Types of Problems & Approach
Problems require performing arithmetic operations with fractions, often in word problem contexts involving quantities like weight, length, volume, or area.

• Direct Calculation: Multiply whole numbers by fractions, fractions by fractions.
• Word Problems: Translate the problem into a fractional multiplication or division, then calculate. Pay attention to "times," "of," "part," and "share."
• Area Problems: Apply the concept that the area of a rectangle is length × breadth, even when dimensions are fractions.

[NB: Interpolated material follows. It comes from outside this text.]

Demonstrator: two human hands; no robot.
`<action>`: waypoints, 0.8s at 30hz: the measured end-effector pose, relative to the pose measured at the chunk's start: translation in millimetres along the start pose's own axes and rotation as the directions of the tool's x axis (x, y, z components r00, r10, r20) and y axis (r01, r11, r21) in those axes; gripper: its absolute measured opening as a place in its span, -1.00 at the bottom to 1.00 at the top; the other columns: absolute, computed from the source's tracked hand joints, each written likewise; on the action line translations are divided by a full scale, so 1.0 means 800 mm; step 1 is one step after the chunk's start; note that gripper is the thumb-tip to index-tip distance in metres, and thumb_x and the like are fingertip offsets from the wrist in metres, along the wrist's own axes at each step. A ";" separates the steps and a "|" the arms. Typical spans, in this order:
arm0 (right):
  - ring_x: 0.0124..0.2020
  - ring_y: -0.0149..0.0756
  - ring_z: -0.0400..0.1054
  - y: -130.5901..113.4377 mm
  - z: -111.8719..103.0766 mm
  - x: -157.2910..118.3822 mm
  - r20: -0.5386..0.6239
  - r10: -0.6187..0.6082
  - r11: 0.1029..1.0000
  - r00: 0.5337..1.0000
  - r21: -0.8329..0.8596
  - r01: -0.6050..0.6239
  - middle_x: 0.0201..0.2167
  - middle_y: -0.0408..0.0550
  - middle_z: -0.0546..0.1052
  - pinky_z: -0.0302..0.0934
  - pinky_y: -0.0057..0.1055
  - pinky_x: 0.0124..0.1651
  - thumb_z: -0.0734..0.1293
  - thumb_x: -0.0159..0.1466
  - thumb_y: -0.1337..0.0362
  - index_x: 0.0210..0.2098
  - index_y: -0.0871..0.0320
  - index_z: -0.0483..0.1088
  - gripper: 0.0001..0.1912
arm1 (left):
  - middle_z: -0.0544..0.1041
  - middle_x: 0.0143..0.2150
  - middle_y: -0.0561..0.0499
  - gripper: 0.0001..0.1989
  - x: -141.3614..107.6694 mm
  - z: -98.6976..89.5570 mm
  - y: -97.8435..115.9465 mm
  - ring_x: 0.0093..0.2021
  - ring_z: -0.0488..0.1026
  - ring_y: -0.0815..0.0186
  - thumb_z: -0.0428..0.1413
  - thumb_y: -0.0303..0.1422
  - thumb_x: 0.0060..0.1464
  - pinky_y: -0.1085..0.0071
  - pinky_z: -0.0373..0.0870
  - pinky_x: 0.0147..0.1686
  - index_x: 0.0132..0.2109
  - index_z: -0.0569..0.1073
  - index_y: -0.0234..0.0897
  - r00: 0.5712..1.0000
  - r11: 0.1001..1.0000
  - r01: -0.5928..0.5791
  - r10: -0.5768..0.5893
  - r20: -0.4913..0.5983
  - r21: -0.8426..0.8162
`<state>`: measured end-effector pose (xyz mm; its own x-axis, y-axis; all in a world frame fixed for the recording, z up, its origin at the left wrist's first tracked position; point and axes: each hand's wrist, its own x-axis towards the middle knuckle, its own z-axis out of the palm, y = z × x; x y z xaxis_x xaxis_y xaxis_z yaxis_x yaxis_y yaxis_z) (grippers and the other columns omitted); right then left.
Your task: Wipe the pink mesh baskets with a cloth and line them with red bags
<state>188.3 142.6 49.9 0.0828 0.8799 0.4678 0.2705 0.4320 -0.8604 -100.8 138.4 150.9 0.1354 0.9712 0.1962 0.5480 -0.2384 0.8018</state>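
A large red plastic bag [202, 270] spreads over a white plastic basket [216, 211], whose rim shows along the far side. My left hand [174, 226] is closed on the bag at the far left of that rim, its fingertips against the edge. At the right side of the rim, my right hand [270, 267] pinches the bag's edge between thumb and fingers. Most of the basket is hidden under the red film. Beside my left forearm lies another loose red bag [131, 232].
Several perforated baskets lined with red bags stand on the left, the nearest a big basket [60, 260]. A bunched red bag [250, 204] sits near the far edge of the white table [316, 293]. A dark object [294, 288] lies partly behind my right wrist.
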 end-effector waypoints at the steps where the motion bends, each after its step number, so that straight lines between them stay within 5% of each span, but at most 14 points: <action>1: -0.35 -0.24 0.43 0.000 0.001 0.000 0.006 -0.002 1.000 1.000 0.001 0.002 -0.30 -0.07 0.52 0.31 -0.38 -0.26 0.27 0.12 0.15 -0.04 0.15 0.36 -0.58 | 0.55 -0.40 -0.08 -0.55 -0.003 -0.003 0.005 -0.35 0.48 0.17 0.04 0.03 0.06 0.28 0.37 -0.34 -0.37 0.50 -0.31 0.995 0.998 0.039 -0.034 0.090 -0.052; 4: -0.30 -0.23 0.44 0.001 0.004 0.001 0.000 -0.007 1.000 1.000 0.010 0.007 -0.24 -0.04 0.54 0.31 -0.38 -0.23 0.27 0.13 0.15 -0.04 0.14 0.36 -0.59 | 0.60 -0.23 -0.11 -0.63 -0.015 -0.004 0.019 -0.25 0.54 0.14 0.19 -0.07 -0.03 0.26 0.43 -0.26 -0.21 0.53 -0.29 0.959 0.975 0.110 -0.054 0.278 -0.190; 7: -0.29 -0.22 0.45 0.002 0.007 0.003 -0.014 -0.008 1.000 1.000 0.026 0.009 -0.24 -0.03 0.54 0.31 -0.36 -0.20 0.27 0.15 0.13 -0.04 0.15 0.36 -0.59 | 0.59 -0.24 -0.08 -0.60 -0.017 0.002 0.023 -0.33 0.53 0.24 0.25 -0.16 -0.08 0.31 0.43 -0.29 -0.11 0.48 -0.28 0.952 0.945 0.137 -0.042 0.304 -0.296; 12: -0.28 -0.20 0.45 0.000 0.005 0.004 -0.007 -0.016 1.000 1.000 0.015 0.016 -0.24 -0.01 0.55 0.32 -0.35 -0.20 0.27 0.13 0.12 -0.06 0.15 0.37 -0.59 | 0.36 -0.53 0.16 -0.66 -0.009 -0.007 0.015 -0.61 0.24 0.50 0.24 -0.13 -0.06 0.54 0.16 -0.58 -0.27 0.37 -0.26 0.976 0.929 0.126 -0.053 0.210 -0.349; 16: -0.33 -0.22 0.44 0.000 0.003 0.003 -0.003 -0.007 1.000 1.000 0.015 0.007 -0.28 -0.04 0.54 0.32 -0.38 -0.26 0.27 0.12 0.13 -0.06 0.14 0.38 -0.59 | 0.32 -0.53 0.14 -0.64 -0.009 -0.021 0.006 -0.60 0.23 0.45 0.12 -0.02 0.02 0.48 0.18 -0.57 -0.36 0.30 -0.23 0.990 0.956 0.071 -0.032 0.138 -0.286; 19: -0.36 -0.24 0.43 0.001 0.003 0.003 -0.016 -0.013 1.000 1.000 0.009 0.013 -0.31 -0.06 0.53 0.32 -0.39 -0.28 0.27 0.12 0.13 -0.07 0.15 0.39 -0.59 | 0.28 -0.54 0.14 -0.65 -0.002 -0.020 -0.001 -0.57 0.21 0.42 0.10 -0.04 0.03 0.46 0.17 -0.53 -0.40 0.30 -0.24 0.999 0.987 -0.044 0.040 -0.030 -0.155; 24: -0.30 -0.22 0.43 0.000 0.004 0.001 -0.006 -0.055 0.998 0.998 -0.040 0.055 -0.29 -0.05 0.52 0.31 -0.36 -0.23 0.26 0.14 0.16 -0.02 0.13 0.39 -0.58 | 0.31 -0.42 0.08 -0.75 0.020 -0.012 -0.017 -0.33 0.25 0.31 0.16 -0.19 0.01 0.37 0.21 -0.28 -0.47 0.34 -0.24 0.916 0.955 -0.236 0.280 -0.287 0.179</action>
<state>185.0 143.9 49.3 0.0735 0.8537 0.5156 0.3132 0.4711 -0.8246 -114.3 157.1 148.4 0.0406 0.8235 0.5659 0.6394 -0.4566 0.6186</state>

Example Problem & Solution Method

(1) "What is the total length of four pieces of ribbons, each of length three fourths of a metre?"

• Approach: This is a direct multiplication of a whole number (4 pieces) by a fraction (3/4 metre per piece).
• Method:
  • Total length = 4 × (3/4) metres.
  • 4 × (3/4) = (4 × 3) / 4 = 12 / 4 = 3 metres.

(2) "We have to cut off 3/5 of a 7 metre long string. How long is this piece?"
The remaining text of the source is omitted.